[英]NoSuchMethodError occurs when run spark-streaming job on kafka
I'm use spark-streaming to consume protobuf-formated-messages from kafka.我正在使用 spark-streaming 来使用来自 kafka 的 protobuf 格式的消息。
It works fine while the master was set to "local[2]", but when i change the master url to a real spark cluster's master url, I meet the following exception当 master 设置为“local[2]”时它工作正常,但是当我将 master url 更改为真正的 Spark 集群的 master url 时,我遇到了以下异常
Exception in thread "main" org.apache.spark.SparkException: Job aborted due to stage failure: Task 0 in stage 20.0 failed 4 times, most recent failure: Lost task 0.3 in stage 20.0 (TID 58, 10.0.5.155): java.lang.NoSuchMethodError: com.google.protobuf.CodedInputStream.readStringRequireUtf8()Ljava/lang/String;
at cn.xiaoman.eagleeye.Agent$Tag.<init>(Agent.java:83)
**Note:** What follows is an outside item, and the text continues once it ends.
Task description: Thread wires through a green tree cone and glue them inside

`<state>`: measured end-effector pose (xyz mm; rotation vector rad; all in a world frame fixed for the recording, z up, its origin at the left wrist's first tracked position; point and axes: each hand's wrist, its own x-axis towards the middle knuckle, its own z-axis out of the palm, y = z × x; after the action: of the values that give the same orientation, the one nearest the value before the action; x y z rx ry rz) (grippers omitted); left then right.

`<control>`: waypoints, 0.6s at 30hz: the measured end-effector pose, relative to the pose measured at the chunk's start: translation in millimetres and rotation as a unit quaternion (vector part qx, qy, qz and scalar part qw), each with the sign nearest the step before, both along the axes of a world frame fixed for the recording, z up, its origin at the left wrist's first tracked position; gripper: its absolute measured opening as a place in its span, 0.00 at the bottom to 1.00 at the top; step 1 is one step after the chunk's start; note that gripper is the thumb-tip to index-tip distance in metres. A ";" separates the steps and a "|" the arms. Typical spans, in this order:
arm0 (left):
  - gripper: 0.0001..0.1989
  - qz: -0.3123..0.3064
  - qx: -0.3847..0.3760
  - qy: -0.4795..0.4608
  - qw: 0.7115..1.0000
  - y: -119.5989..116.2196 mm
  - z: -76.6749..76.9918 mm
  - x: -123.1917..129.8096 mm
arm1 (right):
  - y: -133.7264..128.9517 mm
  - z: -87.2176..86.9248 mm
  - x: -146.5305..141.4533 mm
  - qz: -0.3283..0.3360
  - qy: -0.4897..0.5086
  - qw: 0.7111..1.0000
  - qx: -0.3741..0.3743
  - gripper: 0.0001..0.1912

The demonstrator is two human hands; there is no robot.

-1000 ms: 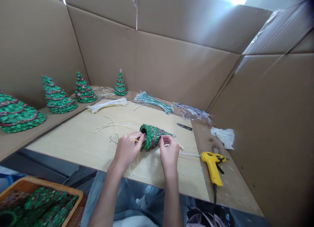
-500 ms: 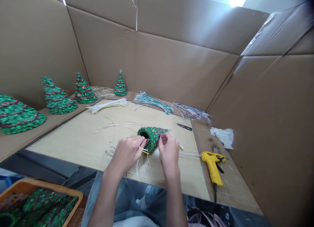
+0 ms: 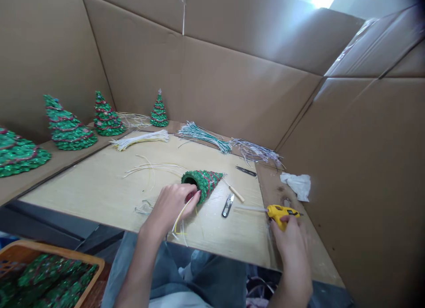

at cn.xiaoman.eagleeye.Agent$Tag.<init>(Agent.java:44)
at cn.xiaoman.eagleeye.Agent$Tag$1.parsePartialFrom(Agent.java:638)
at cn.xiaoman.eagleeye.Agent$Tag$1.parsePartialFrom(Agent.java:633)
at com.google.protobuf.CodedInputStream.readMessage(CodedInputStream.java:309)
at cn.xiaoman.eagleeye.Agent$Metric.<init>(Agent.java:797)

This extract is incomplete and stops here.